Eleanor maintained a consistent professional composure with everyone. He had filed this under reliable constant and stopped thinking about it some time ago.
Today's response was a deviation from baseline. He hoped the salary increase wasn't the cause. If it was, future raises would require more careful calibration to avoid setting an unwanted precedent.
More careful by how much, exactly? He was still working through the math when three knocks landed on the office door.
"Come in."
The door opened.
The woman who entered was wearing professional office attire, short black hair, with features that would have been striking in any setting. She was carrying a manila envelope sealed on every edge. She stopped at a professional distance from his desk and addressed him directly.
"Good morning. I'm the assistant Ms. Eleanor arranged. You can call me Jessica."
She held out the envelope. "This is Ms. Eleanor's hiring letter and my letter of recommendation. For your review."
Matthew looked at the envelope.
Then he looked at her face.
"You said your name was Jessica?"
"That's right." She nodded with complete seriousness.
Matthew came very close to laughing out loud.
Your name is absolutely not Jessica.
You think changing into office clothes is sufficient cover?
That is Ada Wong.
What are you doing in my building? You're supposed to be running your operation on Leon.
He kept his expression neutral and thought it through.
There was no version of this in which Eleanor had actually hired Ada Wong. Eleanor's judgment didn't work that way. If she had wanted to put someone problematic inside the organization, Matthew would never have made it to this desk. He'd have had some kind of accident before the ink was dry on his inheritance paperwork.

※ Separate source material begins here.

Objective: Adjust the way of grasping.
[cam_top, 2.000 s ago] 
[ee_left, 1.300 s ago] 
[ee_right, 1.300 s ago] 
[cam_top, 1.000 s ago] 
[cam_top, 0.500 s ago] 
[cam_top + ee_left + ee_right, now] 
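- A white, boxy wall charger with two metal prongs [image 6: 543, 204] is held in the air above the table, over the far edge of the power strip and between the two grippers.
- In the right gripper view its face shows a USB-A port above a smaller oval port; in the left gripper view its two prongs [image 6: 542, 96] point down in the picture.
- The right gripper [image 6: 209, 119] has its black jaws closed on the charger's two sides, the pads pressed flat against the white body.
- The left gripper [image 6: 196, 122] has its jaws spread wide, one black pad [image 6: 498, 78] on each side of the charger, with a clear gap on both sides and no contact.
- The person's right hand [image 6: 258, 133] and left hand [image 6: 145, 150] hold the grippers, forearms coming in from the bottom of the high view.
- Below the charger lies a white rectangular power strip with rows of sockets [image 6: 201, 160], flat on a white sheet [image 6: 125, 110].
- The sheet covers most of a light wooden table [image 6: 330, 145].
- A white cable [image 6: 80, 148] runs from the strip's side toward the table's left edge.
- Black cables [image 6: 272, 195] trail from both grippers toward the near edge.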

Ada being here meant the actual assistant Eleanor had hired was currently tied up somewhere. The documents in that envelope were fabricated. By all appearances, this was the same playbook she'd run on Leon.
"Mr. Lawrence, these are my credentials and the hiring letter..." Ada pushed the envelope toward him again.
Matthew looked at it. Then he pushed it back.
"No need. I trust Eleanor's judgment, and she hired you personally, so that's sufficient for me."
He leaned back.
"As the saying goes: if you employ someone, trust them. If you don't trust them, don't employ them."
He looked at her with calm, perfectly pleasant attention.
"Isn't that right, Ms. Jes... si... ca?"